● **Task requirements**
Leave out every picture, and restate word for word only the lines from the one containing "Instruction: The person" through the end of the material.

● **Given data**
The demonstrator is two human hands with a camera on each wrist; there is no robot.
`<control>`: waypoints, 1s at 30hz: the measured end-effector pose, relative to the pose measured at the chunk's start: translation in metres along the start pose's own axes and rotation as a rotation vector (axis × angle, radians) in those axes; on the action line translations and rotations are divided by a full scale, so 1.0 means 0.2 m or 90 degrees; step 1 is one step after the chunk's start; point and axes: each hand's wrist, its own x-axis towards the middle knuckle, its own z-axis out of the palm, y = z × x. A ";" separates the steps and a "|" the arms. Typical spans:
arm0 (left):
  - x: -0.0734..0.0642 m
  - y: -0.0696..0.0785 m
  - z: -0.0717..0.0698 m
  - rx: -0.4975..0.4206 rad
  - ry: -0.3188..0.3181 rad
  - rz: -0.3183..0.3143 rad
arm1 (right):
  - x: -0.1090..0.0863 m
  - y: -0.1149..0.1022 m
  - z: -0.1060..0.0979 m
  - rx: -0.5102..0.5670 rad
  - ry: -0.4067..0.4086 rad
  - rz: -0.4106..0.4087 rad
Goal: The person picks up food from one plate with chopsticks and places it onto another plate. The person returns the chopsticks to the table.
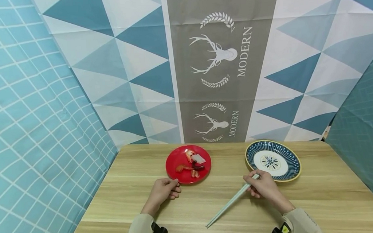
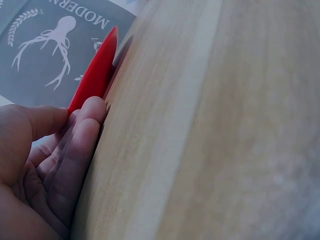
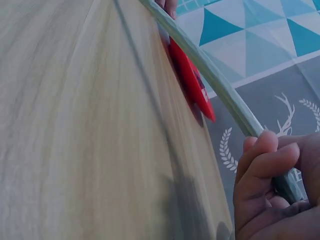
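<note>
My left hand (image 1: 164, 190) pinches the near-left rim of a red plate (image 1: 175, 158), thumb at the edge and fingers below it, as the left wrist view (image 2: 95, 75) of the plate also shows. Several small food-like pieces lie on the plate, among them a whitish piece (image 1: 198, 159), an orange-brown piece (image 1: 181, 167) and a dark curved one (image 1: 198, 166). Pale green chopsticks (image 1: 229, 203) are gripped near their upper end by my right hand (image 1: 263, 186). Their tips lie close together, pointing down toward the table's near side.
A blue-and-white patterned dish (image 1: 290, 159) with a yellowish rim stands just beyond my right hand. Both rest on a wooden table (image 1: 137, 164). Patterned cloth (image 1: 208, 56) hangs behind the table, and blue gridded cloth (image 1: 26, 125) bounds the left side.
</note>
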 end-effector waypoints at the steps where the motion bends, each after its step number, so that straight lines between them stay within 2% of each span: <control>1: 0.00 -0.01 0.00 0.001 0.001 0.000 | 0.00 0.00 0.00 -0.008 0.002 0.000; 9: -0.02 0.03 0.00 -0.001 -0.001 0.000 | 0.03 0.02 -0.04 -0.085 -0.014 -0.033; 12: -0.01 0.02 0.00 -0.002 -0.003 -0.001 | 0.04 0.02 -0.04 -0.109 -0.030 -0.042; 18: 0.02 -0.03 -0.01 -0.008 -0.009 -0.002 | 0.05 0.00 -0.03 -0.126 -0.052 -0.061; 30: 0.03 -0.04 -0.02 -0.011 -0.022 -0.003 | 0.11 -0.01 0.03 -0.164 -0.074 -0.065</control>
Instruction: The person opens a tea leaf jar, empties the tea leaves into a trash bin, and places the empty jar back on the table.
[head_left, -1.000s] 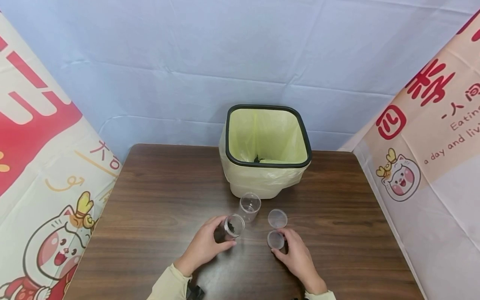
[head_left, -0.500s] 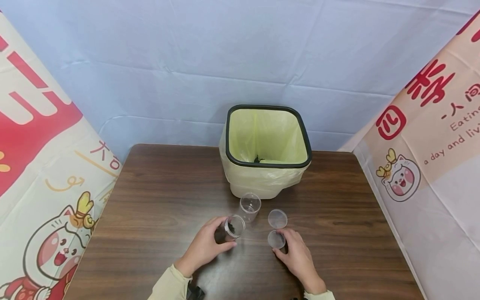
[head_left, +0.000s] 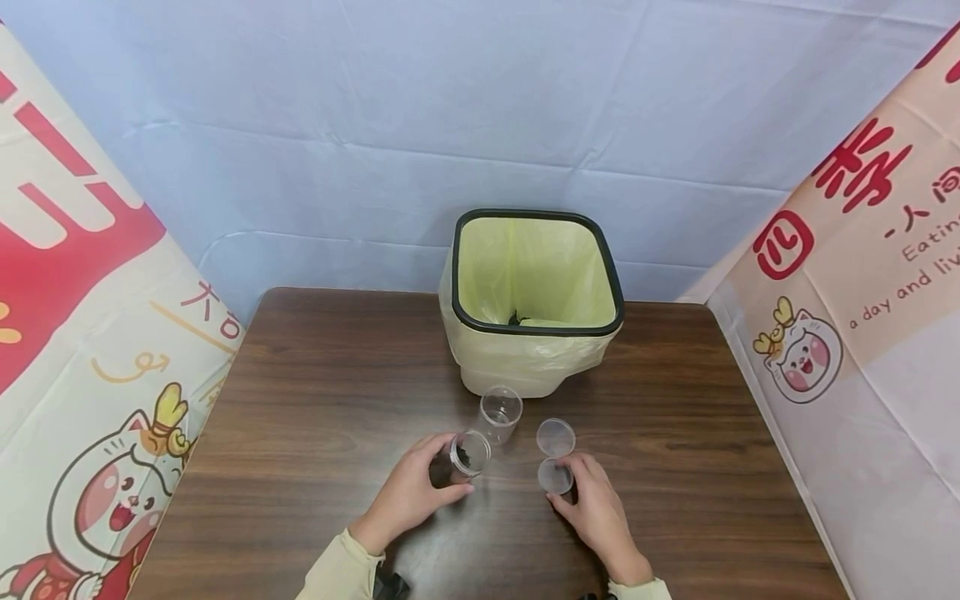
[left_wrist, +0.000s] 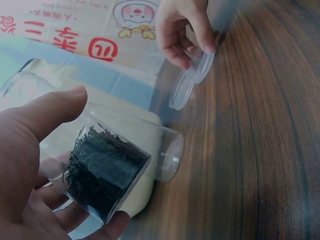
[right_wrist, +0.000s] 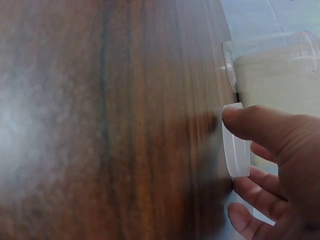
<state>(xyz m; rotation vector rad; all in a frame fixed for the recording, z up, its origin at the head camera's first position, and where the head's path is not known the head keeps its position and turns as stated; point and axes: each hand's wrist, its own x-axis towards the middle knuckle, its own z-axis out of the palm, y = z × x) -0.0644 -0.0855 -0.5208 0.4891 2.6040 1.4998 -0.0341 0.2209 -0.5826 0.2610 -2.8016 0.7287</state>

● **Output of the exercise**
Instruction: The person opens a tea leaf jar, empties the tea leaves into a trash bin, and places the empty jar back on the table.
[head_left, -1.000s] 
[head_left, -0.500s] 
[head_left, +0.000s] 
[left_wrist, +0.000s] 
[right_wrist, +0.000s] 
<state>(xyz m; rotation vector rad; all in a frame fixed for the recording, z up, its origin at the head camera's first position, and where the head's path is not known the head keeps its position and turns as stated; point and axes: each hand's wrist, its own x-axis towards the middle knuckle, its own z-axis out of the palm, y = z × x) -0.0644 -0.0855 -0.5208 0.4891 2.6040 1.4998 -0.0341 0.2209 -0.5826 0.2610 -2.8016 0.7287</state>

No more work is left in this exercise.